◆ GOAL OF THE EXERCISE: Reproduce the tail of the data exactly. It starts at the line containing "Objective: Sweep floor" and runs to the last line.

◆ EXCERPTED DATA:
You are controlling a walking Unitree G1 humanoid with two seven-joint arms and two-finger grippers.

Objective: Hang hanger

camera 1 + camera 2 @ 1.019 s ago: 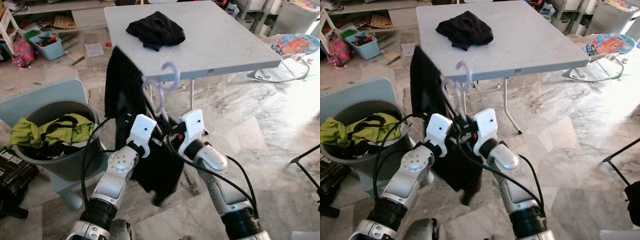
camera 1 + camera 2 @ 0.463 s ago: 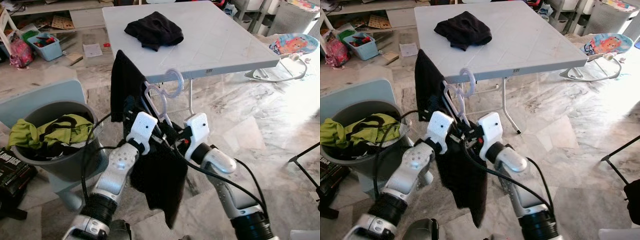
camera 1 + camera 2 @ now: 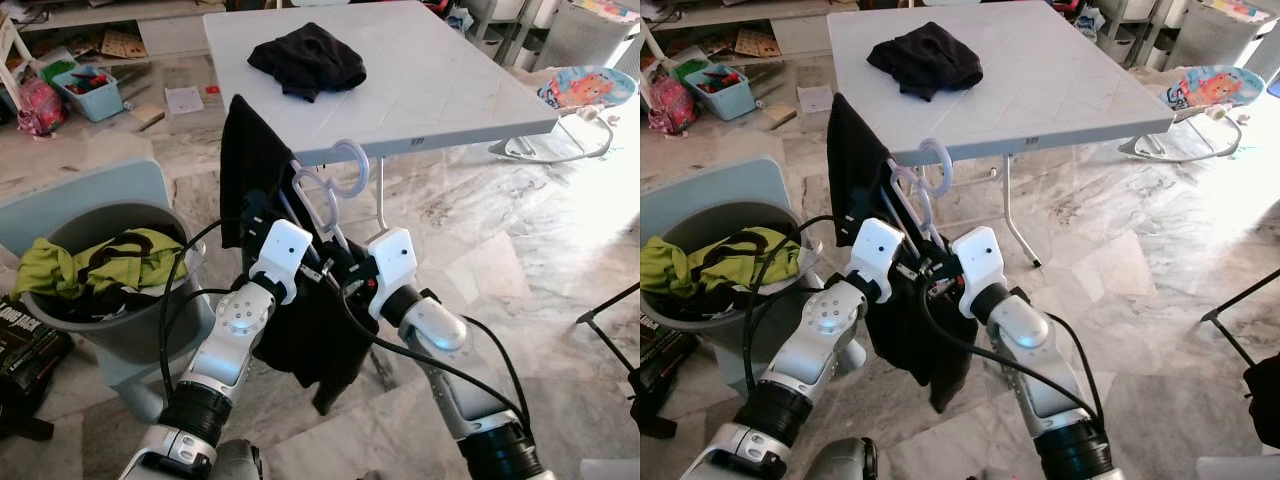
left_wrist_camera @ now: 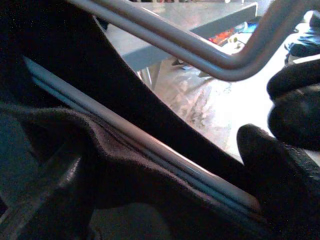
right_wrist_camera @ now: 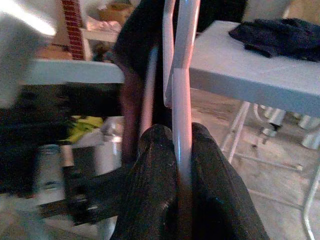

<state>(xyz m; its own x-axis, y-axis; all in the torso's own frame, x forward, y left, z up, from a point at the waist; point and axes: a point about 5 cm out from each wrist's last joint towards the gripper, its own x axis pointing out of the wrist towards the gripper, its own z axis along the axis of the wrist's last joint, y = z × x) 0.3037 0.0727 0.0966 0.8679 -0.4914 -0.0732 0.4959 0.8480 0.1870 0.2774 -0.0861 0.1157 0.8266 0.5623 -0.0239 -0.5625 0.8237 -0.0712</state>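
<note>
Daylight glares from right; wrist views blurred.

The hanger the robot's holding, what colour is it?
The hanger is pale lilac-white; the left eye view shows it best, against the black garment.

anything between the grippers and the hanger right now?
Nothing visible. The right gripper is shut on the hanger bar, and the left gripper sits at the hanger beside the draped black garment.

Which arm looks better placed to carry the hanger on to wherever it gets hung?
Probably right: the right gripper is shut on the pale plastic hanger bar, while the left gripper sits among the black garment.
</note>
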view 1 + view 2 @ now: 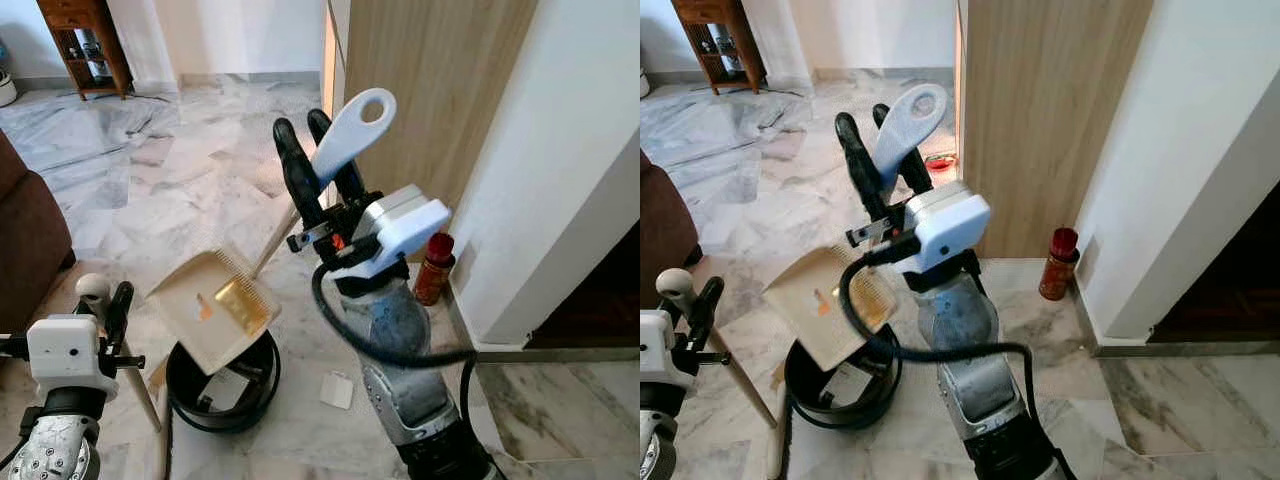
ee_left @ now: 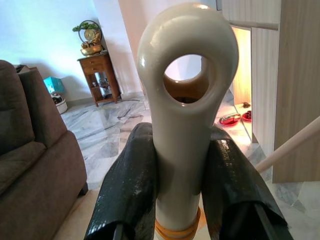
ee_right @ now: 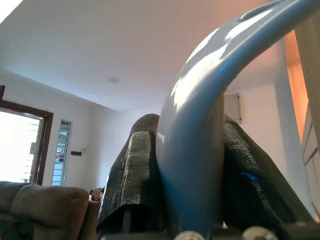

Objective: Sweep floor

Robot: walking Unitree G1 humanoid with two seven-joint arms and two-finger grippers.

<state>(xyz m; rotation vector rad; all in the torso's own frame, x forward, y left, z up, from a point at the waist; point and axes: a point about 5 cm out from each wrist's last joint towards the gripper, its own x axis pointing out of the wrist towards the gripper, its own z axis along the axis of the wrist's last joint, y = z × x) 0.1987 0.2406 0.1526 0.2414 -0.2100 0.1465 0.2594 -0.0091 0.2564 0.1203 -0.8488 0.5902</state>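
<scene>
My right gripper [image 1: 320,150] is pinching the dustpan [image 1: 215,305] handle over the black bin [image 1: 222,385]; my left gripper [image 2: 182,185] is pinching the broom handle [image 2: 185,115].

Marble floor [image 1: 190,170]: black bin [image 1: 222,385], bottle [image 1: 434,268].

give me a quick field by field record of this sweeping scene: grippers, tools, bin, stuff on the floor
right gripper: raised, shut on the dustpan handle
dustpan: cream, tilted over the bin
bin: black, round, on the marble floor, with paper inside
left gripper: low at the robot's left, shut on the broom handle
paper scrap: white, on the floor right of the bin
red bottle: upright by the wall corner
sofa: brown, far left
</scene>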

◆ SOLUTION BELOW:
Objective: Sweep floor

Robot: walking Unitree G1 humanoid with two seven-joint arms and two-finger grippers.

<state>(xyz m; rotation vector rad; all in the torso's own frame, x forward, y left, z up, from a point at the waist; point and axes: a point about 5 cm out from each wrist's last joint towards the gripper, its own x axis pointing out of the wrist towards the gripper, its own z axis along the axis of the wrist's last joint, y = z × x) 0.1987 0.2406 0.1526 0.2414 -0.2100 0.1465 0.2594 -0.0091 0.2564 0.1203 -0.8488 0.5902</state>
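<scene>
My right gripper [image 1: 320,150] is pinching the dustpan [image 1: 215,305] handle over the black bin [image 1: 222,385]; my left gripper [image 2: 182,185] is pinching the broom handle [image 2: 185,115].

Marble floor [image 1: 190,170]: black bin [image 1: 222,385], bottle [image 1: 434,268].

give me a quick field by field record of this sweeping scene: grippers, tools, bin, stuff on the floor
right gripper: raised, shut on the dustpan handle
dustpan: cream, tilted over the bin
bin: black, round, on the marble floor, with paper inside
left gripper: low at the robot's left, shut on the broom handle
paper scrap: white, on the floor right of the bin
red bottle: upright by the wall corner
sofa: brown, far left
</scene>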

No further answer will be given.